Ruiz-Labourdette et al. incorporated 12 of the 15 species in their study that achieved acceptable kappa values. Gradient-boosting models were selected for the majority of the species (8 species).

The authors observed the largest changes in distribution for Mediterranean species such as xeric conifers and sclerophyllous evergreen species that are tolerant of high temperatures and summertime drought. These species ranges were expected to increase by 350% under the most severe climate change scenario (A2). Interestingly, their future range only occurred in regions in which the elevation did not differ from the elevation of their original range. This suggests that these species may spread from their present range and colonize flat piedmont and low-elevation mountainous areas. In contrast, Ruiz-Labourdette et al. found that Eurosiberian coniferous and broad-leaved species (species that prefer cold and wet environments) would experience a significant decrease in range. This decrease ranged from 80–99%, depending on the climate scenario. The Eurosiberian species are also expected to undergo the largest elevational displacement: upward between 200 and 550 m. As a result, the tree line would rise, and these tree species would colonize treeless areas that are now occupied by high-mountain grasslands. Unfortunately, it is likely that areas with climatic conditions suitable for their survival would disappear from the central and southern massifs.

The models also predicted that the ranges of sub-Mediterranean species (semi-deciduous oak trees, sub-Mediterranean gymnosperms, and sub-Mediterranean phreatophytes) would remain constant or decrease slightly under different climate scenarios (between 5% and 70%). These species optimal growing conditions may also occur at slightly higher elevations, compensating for the warming and water deficits. A figure displaying the current and projected distributions of three tree species in the Central and Iberian Mountain Ranges under the A2 climate scenario was constructed. Additionally, a graph displaying the potential change in the distribution of all the tree species in each three groups was constructed.

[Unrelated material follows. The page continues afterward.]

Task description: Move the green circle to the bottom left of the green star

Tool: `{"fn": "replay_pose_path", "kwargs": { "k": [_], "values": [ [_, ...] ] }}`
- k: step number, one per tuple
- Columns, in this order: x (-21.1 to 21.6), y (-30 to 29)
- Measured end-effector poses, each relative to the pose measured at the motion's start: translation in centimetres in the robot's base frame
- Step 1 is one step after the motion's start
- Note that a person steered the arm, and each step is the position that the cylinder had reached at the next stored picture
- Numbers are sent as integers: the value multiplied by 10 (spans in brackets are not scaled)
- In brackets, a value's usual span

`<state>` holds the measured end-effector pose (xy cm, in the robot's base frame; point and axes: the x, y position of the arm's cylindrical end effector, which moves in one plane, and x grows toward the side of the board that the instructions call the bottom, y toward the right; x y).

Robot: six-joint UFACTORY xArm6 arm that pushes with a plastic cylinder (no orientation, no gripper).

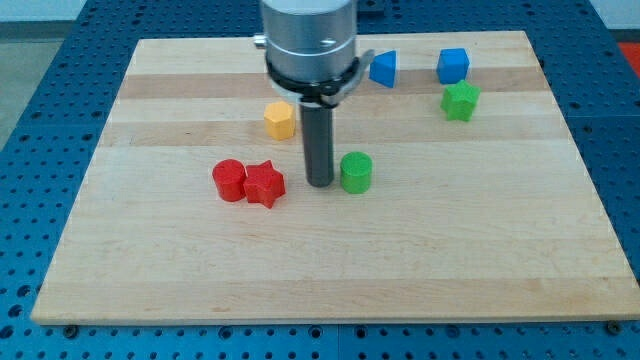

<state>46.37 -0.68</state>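
Note:
The green circle (356, 172) stands near the middle of the wooden board (330, 260). My tip (320, 183) rests on the board just left of the green circle, almost touching it. The green star (460, 101) sits at the view's upper right, well up and right of the circle. The rod rises from the tip to the arm's grey flange at the view's top.
A red circle (229, 180) and a red star (265, 184) touch each other left of my tip. A yellow hexagon (279, 120) lies up and left of it. Two blue blocks (383, 68) (453, 66) sit near the top edge, above the green star.

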Motion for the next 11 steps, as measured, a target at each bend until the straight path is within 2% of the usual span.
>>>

The authors’ models revealed that shifts in tree communities would occur as a result of an increase in the area where the climate is Mediterranean. The proportion of Mediterranean forests, especially the perennial sclerophyllous species, will increase, as will the range of xerophyllous vegetation. This species currently occupies marginal areas in warm, dry, sheltered piedmont enclaves. However, in the future, they may become the dominant vegetation within these regions. Semi-deciduous and deciduous species now found in flat piedmont and low elevation areas that require a moderate amount of water are predicted to decline. Furthermore, coniferous forests that grow in cold regions, as well as the Eurosiberian broadleaf forests that grow in wet and cold conditions, will experience a latitudinal displacement towards the north and a reduction in range. They will disappear entirely from the westernmost mountains. Instead, oak forests will become the dominant forests within these regions. A figure displaying the changes in tree communities projected for the Central and Iberian Mountain Ranges in the Iberian Peninsula was constructed.

Overall, Ruiz-Labourdette et al.’s results indicate that climate warming and a decrease in the availability of water will alter the abundance and diversity of mountain tree biota. Tree species resilient to high temperatures and drought that occupy lower elevations could increase in range and elevation, while species that persist in cold and wet environments may decline as a result of water stress. However, changes in the spatial extent of species ranges and in community composition will be greatest at lower, rather than at higher, elevations. Therefore, changes in tree species’ distributions and forest communities will occur across the entire range of elevation among these mountainous regions.